Lunga intervista al Corriere dello Sport per Cesare Prandelli, che parla molto di Firenze. Ecco alcune sue parole: «Via dalla Fiorentina? Chiariamo: non lascio la Fiorentina, sono lasciato. Avevo ancora un anno di contratto. Mi dissero che avrebbero ridimensionato e che io, allenatore ambizioso, potevo andare dove volessi. Due giorni dopo leggo un’intervista di Diego Della Valle che mi dà del traditore perché volevo andare alla Juve». 

Era vero? «Era vero che la Juve mi voleva, ma io amavo la Fiorentina, volevo portare un titolo in bacheca. Chiamai Bettega e gli dissi che non se ne faceva più niente. Traditore? Quello tradito ero io. Forse ero diventato troppo popolare, davo fastidio». 

Una storia che non meritava di finire così. 
«Loro avevano necessità di tesserare Mihajlovic in tempi brevi, sono andato in società e ho rinunciato al mio anno di contratto per rispetto della città». 

FIRENZE. «All’inizio, non lo capivo lo spiritaccio fiorentino. Non capivo se scherzavano o mi provocavano quando mi fermavano per strada: “Te, tu, qui devi vincere tutto…”. Io sono un tipo basico, da noi sarebbe un ultimatum minaccioso». E poi? «Ho conosciuto la generosità di questa gente.
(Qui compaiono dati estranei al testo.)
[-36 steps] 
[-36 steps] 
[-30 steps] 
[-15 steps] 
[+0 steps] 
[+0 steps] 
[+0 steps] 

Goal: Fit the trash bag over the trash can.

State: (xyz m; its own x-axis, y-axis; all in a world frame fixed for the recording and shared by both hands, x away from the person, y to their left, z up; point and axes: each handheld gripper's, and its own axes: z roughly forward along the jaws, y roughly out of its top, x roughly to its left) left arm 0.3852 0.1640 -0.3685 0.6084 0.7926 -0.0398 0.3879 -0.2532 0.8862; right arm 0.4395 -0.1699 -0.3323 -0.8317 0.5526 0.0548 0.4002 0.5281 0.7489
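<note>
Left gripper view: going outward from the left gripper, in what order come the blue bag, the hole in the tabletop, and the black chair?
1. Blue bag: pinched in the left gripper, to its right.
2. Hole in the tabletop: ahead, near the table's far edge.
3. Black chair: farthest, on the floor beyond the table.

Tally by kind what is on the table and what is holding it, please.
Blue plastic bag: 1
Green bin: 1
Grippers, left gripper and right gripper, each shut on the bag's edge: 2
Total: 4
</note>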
Sapevi che l’espressione “ridotti al lumicino” nasce qui, a Firenze? C’era un oratorio con una cassetta delle offerte, dove accendevano un lumicino per i “poveri vergognosi”. Quando uno cadeva in disgrazia e non aveva il coraggio di chiedere l’elemosina».  
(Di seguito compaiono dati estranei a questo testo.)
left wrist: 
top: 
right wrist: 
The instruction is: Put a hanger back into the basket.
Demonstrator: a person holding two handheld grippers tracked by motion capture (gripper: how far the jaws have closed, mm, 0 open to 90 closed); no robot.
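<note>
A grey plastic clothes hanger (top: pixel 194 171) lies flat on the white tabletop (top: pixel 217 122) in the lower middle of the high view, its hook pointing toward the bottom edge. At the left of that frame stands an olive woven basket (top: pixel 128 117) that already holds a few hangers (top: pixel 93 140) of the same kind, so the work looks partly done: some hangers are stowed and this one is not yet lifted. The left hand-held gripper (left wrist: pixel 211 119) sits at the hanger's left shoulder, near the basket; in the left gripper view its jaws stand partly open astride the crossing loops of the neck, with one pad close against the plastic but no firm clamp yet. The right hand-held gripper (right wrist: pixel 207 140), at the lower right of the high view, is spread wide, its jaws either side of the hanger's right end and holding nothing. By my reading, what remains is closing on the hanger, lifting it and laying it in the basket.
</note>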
Generosi anche nel lutto. Lo si è visto con Astori e, prima ancora, il tuo. Tua moglie Manuela. «Ricorderò sempre quel minuto di silenzio, prima di Fiorentina-Inter. Mi ha sconvolto. Silenzio vero, profondo. E poi le manifestazioni di affetto, ai funerali, per strada». Ha imparato a interessarsi di calcio Novella, la tua compagna? «Non lo vede il calcio, ma ha dei flash. Viene alla sua prima partita e mi parla di Jorgensen. “È il più importante che hai”, mi fa. La guardo allibito. C’erano tanti campioni in quella Fiorentina, Mutu, Toni, Montolivo…». Ci aveva azzeccato? «In pieno. Un ragazzo straordinario per la serietà, la capacita di aggregazione. Uscivo dallo spogliatoio, ma era come se restassi. C’era lui».